One major distinction between a histogram and a density plot, is that a density plot corresponds to plotting the histogram as a proportion rather than counts.This is sepecified with the argument freq=FALSE
Up until now, we have discussed how to conduct exploratory data analysis on Numerical Features. We will now discuss how to do the same with categorical ones. Recall that categorical features have a mutually exclsuive and exhaustive set of values.
For such variables, simple proportions or percentages tell the story of the data.
There are also specific visualizations that can be used to help understand categorical data. Bar charts for instance show the frequency or proportion for each category plotted as bars.
In this example we show the different kinds of delays categorized by type:
dfw <- read.csv("dfw_airline.csv",header = TRUE)
barplot(as.matrix(dfw)/6, cex.axis = .5)
Barcharts are a common visual tool for displaying a single categorical varialbe. Categories are listed on the x-axis and frequencies or propritons on the y-axis.
Bar charts resemble a histogram, however in a bar chart the x-axis represents different cagtegories of a factor variable, while in a histogram the x-axis represents values of a single variable on a numeric scale. In a histogram, the bars are typically shown touching each other, with gaps indicating values that did not occur in the data.
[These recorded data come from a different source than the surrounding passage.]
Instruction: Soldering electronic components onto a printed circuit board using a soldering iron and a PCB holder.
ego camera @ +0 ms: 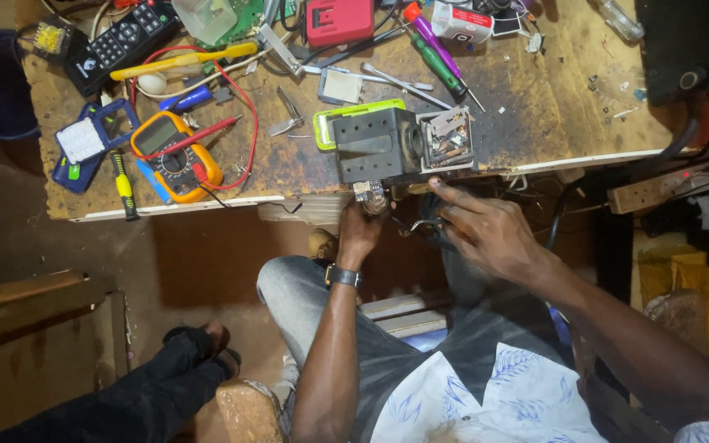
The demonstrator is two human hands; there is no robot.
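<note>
While left hand (360,226) grips metal part (371,195), right hand (486,231) touches black box (375,148).

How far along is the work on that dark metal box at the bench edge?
Done: the dark metal box lies on the workbench, one end open, insides exposed. In hand: left hand grips a part under it; right hand steadies the edge. Left: open end uncovered; multimeter idle.

- A dark metal component (387,145) sits at the near edge of the workbench (535,115).
- The left hand (360,230) grips its lower end.
- The right hand (486,234) rests just below the edge.
- An orange multimeter (176,156) lies toward the left end.
</note>
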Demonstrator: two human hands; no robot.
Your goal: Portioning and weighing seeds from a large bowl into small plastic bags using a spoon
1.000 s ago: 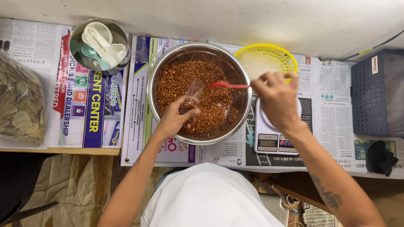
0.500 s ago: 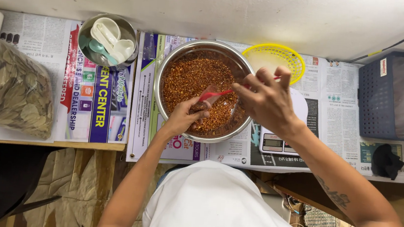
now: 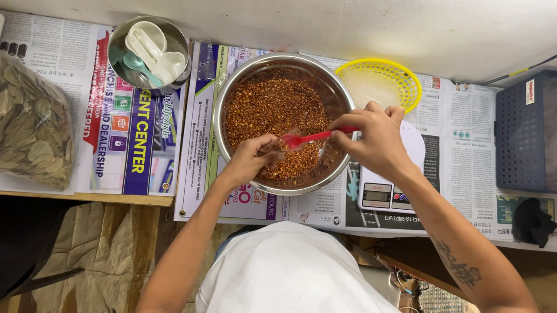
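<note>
A big steel bowl [image 3: 233, 98] full of red-brown flakes [image 3: 266, 111] stands on newspaper in the middle of the table. My right hand [image 3: 370, 137] grips the handle of a red plastic spoon [image 3: 311, 138], whose scoop end reaches left over the flakes. My left hand [image 3: 251, 159] is at the bowl's near side, pinching a small clear packet [image 3: 272, 147] right under the spoon's tip. What is inside the packet is too small to tell.
A small steel bowl [image 3: 121, 39] holding white and teal scoops stands at the left. A clear bag of dried leaves [image 3: 13, 121] lies far left. A yellow mesh basket [image 3: 385, 78], a digital scale [image 3: 384, 190] and a blue crate [image 3: 546, 131] sit right of the big bowl.
My right hand has brought the red spoon leftward from the bowl's right rim toward my left hand. My left hand has stayed at the near side of the bowl.
</note>
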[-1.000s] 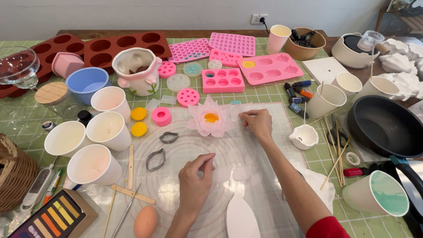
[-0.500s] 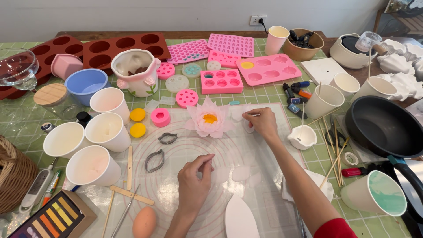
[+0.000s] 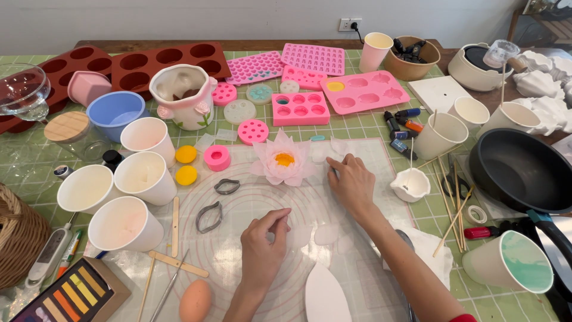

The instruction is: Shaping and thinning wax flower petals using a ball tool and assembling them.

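The left hand [image 3: 262, 244] pinches a translucent petal [image 3: 296, 237] in its grip, while the right hand [image 3: 353, 182] presses loose petals [image 3: 333, 149] beside the pink flower [image 3: 282, 163], its grip released.

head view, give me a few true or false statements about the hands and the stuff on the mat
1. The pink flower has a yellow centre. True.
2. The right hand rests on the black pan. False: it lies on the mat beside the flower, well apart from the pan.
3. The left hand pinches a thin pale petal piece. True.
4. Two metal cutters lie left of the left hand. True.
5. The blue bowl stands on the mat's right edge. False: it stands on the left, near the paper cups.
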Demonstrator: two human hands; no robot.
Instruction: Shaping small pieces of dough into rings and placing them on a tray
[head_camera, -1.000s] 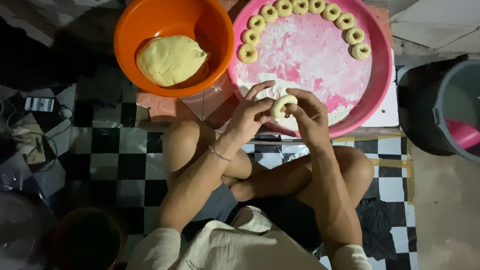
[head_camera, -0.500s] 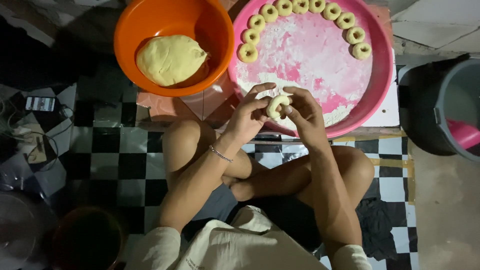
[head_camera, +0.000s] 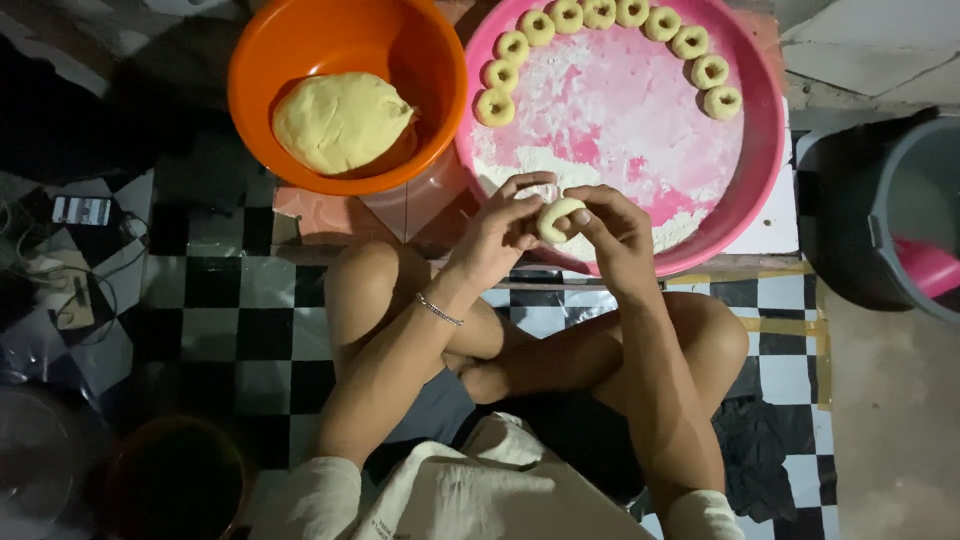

In a bar chart, the bars are shown separate from one another.
Up to now, we have discussed how to understand a single variable, whether it be numeric or categorical. From here on out we will see how to understand relationships between two or more variables.
EDA in many modeling projects involves examining correlation among predictors, and between predictors and a target variable.
Two variables are said to be positively correlated if high values of X go with high values of Y, and low values of X with low values of Y.
If the relationship between variables is inverse, in other words, X increases while Y decreases then they are said to be negatively correlated.
To measure the degree to which two variables are correlated, we calculate a value called Pearson’s Correlation Coefficient. This is done by multiplying deviations from the mean for both x and y variables and then dividing those by the product of the standard deviations times N-1.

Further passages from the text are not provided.